Comment by Sara Fri Dec 2 09:29:24 2011
Sara (or future commenter that knows the answer)- Could you give instructions on how to create mushroom starter plug? I bought some this year to try for the first time next spring, but I'm thoroughly intrigued and would like to know more.
Comment by Molly from eatcology.com Fri Dec 2 11:55:41 2011

Sara and Molly --- We've been working on low tech ways of creating your own spawn for the last couple of years with varied success. If you want to do it right and have money to set up a sterile lab, you should buy Paul Stamets' Growing Gourmet and Medicinal Mushrooms.
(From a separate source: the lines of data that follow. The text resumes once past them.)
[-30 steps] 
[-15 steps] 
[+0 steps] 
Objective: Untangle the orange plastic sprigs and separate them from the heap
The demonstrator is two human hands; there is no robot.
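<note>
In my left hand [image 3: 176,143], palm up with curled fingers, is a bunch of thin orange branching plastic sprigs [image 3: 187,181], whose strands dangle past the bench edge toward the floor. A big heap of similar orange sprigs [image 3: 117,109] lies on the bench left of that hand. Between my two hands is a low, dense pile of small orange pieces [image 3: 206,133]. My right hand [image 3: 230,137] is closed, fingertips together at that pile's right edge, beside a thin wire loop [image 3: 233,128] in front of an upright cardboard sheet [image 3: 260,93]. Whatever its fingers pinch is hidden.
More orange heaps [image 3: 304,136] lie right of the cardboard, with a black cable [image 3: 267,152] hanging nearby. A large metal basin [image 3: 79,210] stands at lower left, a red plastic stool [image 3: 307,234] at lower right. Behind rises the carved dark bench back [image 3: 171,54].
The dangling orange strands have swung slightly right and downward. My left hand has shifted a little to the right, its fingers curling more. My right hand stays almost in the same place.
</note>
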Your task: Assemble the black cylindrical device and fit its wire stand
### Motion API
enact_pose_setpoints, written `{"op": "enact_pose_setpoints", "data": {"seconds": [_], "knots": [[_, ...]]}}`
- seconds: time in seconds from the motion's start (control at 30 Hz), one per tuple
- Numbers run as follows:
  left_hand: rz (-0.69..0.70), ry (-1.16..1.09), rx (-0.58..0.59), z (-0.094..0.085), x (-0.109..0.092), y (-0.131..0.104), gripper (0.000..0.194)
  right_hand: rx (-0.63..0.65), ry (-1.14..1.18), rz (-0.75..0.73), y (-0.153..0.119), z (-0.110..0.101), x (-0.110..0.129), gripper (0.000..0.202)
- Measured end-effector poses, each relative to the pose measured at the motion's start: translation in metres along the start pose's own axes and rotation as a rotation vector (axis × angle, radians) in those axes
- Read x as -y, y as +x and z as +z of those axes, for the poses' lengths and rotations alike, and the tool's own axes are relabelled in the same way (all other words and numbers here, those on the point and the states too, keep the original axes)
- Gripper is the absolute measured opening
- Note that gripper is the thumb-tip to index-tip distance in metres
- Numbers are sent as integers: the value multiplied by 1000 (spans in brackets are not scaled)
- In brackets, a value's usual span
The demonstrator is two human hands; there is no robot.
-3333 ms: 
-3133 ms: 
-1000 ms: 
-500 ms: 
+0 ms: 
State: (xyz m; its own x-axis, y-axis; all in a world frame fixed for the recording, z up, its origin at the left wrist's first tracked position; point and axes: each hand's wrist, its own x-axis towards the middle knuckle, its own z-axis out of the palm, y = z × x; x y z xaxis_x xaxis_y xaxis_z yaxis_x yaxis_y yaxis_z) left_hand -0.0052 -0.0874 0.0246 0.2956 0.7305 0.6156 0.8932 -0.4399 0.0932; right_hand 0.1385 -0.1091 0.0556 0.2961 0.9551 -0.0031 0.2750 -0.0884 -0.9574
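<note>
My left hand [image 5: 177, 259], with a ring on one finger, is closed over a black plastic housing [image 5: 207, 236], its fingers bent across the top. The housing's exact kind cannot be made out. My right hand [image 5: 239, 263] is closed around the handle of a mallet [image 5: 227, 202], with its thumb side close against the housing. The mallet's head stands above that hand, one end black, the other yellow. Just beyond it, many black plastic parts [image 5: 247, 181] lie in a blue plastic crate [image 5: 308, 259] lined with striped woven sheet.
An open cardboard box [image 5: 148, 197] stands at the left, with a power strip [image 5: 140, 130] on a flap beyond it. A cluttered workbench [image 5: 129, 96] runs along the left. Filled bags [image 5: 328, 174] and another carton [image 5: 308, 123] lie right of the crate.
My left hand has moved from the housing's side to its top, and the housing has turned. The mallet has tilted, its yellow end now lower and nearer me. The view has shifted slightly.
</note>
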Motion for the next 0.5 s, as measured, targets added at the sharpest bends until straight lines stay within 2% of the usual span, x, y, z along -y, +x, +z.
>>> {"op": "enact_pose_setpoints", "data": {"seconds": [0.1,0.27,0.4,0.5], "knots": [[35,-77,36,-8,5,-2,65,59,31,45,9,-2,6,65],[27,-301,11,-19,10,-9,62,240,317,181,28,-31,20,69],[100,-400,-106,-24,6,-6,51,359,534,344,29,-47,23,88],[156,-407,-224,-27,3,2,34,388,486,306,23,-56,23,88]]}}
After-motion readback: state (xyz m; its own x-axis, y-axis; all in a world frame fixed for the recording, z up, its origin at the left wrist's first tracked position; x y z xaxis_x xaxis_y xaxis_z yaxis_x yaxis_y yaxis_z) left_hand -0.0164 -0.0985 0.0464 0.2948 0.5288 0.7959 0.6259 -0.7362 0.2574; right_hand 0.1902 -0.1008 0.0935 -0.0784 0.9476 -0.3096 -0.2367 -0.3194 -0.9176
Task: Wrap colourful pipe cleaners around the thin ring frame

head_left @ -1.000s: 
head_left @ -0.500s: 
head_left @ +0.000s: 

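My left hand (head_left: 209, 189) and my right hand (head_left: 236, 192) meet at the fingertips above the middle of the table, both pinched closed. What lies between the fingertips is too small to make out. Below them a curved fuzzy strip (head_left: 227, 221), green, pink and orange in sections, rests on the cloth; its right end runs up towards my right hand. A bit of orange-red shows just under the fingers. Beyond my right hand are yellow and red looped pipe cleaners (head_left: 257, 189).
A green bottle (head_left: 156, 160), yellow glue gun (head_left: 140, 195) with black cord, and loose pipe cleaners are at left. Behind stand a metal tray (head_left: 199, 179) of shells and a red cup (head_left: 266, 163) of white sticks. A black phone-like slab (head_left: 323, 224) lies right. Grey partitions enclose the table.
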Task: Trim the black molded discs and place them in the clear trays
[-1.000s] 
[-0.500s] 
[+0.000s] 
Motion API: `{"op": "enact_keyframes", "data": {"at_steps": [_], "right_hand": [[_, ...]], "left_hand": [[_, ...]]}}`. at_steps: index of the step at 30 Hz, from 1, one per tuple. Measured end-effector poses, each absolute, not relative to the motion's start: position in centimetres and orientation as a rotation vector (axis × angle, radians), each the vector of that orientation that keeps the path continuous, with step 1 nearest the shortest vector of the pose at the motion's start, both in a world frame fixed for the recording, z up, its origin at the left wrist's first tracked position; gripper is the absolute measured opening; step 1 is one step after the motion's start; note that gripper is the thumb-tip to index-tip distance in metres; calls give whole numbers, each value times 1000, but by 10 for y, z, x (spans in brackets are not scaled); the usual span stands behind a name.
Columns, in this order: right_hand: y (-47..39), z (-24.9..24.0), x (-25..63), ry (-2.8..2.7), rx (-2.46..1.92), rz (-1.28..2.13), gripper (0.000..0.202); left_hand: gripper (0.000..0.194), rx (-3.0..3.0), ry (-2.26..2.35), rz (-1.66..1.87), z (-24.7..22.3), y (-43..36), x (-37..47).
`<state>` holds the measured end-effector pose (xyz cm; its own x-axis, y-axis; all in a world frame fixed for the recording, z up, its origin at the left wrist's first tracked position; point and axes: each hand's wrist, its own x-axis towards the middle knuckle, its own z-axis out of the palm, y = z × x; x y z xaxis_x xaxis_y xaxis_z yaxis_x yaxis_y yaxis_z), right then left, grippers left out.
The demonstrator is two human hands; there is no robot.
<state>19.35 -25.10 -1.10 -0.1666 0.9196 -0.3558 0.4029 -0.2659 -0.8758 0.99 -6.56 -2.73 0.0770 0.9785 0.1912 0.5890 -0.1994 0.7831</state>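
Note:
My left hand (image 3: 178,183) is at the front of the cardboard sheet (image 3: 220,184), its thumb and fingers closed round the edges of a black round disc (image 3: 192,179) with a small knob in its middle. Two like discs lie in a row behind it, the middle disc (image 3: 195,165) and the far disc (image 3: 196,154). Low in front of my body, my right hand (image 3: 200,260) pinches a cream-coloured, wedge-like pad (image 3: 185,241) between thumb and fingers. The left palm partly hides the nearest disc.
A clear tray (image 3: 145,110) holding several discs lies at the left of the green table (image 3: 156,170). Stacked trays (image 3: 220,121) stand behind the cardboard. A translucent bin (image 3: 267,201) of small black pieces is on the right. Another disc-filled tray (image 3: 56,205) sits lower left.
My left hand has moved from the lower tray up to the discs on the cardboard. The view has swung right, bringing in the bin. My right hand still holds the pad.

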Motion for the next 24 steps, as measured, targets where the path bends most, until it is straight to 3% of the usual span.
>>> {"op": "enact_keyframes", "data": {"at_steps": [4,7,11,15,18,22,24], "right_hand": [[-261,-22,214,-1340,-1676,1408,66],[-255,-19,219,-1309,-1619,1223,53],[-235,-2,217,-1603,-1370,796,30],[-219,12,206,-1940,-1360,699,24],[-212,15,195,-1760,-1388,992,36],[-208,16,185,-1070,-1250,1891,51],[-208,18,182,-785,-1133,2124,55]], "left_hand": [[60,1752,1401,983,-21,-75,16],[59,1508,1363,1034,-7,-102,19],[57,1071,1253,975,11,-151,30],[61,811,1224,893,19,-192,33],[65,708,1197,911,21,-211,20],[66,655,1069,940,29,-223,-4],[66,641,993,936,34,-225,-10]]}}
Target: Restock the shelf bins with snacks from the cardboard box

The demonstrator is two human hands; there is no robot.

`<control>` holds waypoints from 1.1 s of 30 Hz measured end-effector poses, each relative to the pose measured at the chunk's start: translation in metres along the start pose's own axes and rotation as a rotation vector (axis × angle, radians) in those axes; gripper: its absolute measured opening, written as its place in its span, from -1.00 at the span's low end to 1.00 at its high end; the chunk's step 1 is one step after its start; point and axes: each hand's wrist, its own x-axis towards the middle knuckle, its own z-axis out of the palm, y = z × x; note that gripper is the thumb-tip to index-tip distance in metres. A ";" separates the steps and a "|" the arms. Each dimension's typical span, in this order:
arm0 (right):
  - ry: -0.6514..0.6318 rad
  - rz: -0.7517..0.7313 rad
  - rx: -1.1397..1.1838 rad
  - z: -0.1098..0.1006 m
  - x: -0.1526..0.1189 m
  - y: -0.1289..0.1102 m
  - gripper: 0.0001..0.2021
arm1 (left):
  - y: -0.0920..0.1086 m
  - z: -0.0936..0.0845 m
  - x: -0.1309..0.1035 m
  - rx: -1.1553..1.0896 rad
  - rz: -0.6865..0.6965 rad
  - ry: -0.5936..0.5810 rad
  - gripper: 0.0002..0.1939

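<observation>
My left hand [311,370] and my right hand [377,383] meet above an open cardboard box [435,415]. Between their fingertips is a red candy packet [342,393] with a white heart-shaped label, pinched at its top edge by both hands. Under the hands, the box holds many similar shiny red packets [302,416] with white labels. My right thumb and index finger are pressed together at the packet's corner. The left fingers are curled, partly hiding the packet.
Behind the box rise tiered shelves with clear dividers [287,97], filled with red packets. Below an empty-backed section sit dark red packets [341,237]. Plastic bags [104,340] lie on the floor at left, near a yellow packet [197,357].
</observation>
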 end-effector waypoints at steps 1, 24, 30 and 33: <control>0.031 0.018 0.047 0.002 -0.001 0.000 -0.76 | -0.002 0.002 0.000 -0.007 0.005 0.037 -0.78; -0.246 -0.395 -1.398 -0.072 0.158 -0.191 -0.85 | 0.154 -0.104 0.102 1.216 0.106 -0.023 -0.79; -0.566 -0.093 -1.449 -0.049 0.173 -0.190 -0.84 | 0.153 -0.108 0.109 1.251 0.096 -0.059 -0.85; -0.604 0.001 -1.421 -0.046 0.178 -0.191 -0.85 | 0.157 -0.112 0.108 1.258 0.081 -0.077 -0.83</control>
On the other hand, if you want something you can do on the backyard scale, I recommend making cardboard spawn. We're still working the kinks out of it, but did have our first fruits from homegrown spawn this year, so it has potential! The hardest part at the moment is dealing with seasonality --- mushrooms fruit at the wrong time of year to be inoculating other logs, and spawn doesn't like sitting around and waiting until the right time of year.

Sara is right on track about selecting wild strains that do particularly well. So far, we've mostly been simply propagating the cultivated strains that started a few years ago as storebought spawn, but this past spring we did start a wild oyster mushroom that we thought had particular cold hardiness.